A saga de uma certa Bárbara convida para uma leitura do mundo feminino a partir da experiência própria de ser mulher

O poder feminino
(publicado em 09/12/2004, no Caderno Vida & Arte, do Jornal O Povo)
Primeiro o perfume de incenso e os sons. Então, faz-se luz e podemos passear a vista pelo espaço cênico todo marcado em pedras de vários tipos, desenhando círculos. Num canto, a figura esguia, de beleza delicada, da atriz Juliana Carvalho. Ela interpreta Bárbara. Não exatamente uma personagem. Mais uma entidade feminina. Vem prenhe de histórias maravilhosas que, segundo ela, são ''bálsamos medicinais. Não exigem que se faça nada, que se seja nada, que se aja de nenhum modo, basta que prestemos atenção''.
Assim somos convidados a ingressar no universo fantástico de A Saga de uma certa Bárbara, cartaz deste mês do projeto Cena Experimental, na sala Nadir Papi Sabóia do Teatro José de Alencar. O espetáculo principia convocando todos os nossos sentidos a uma atitude receptiva, expectante, feminina. Quem não declinar o convite, se permitirá uma rara experiência teatral que nos desloca do sistema simbólico que tradicionalmente têm servido de base para boa parte da criação artística e outras intervenções na vida humana. Refiro-me à visão de mundo masculina dominante ou, como afirmam alguns, ao falogocentrismo de uma cultura forjada por (e para) homens que criou seu próprio arcabouço de representações fundado em noções como razão, ordem, verdade, sujeito etc. Todo o teatro ocidental, com seus cânones, não foi inventado com base nessa cultura falogocêntrica? Não eram as mulheres, nos primórdios dessa arte, literalmente banidas dos palcos?
A Saga de uma certa Bárbara se posiciona contra essa cultura tanto em fundo quanto em forma: elege não apenas o feminino, mas o feminino selvagem como tema central de sua narrativa; e, para apresentá-la, rejeita a rigidez dos códigos do teatro convencional com suas estruturas lógicas vinculadas às configurações de poder, se aproximando do campo da performance, essa mais livre e, portanto, mais propensa a por em cheque essas estruturas.
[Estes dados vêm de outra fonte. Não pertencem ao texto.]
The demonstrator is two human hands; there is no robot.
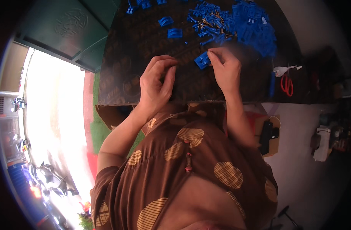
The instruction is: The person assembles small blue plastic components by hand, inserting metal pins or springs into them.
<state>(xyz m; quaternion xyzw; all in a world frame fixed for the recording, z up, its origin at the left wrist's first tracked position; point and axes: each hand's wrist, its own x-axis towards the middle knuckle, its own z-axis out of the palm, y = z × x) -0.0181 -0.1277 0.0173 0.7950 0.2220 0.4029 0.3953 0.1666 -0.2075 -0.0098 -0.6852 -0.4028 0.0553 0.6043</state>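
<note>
My right hand (224,68) pinches a small blue plastic part (202,60) against the dark patterned tabletop (144,46). My left hand (157,82) rests on the table to the left of it, fingers curled loosely, with nothing visible in it. Beyond the hands lies a big heap of blue plastic parts (254,27) mixed with thin metal pins (208,23). Two finished-looking blue pieces (174,33) lie apart to the left of the heap.
Red-handled scissors (286,84) and a white object (282,70) lie at the table's right side. More blue pieces (139,5) sit at the far edge. A cardboard box with a black device (267,134) stands on the floor at right. A green door (68,30) is at left.
</note>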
Só isso já conferiria algum interesse e relevância histórica a esse trabalho. Mas, como o teatro não se resume a uma carta de boas intenções (não poucas pesquisas instigantes resultam em peças sofríveis), o bom mesmo é que o alvo posto em mira pela Tear Companhia de Teatro é atingido em cheio. A poética idealizada se concretiza com tal integridade, que não se consegue detectar qualquer fissura entre o concepção e realização. Tudo flui com graça e leveza, a começar pela atuação de Juliana Carvalho que veste e despe as peles de narradora, La Loba, Mulher-esqueleto e Mulher-foca com notável desenvoltura. O bom gosto e o perfeito ajuste dos elementos figurino, cenário, luz e sonoplastia executada ao vivo, produz uma harmonia de conjunto pouco comum em nossos palcos. Essa inteireza formal, além de sedutora, imprime credibilidade e força ao discurso pela cura de uma sociedade machista, que se ocupa mais da destruição que da gestação. Alguém tinha mesmo que falar sobre isso. E falar bem. E esse alento nos veio pelas mãos mágicas da Tear.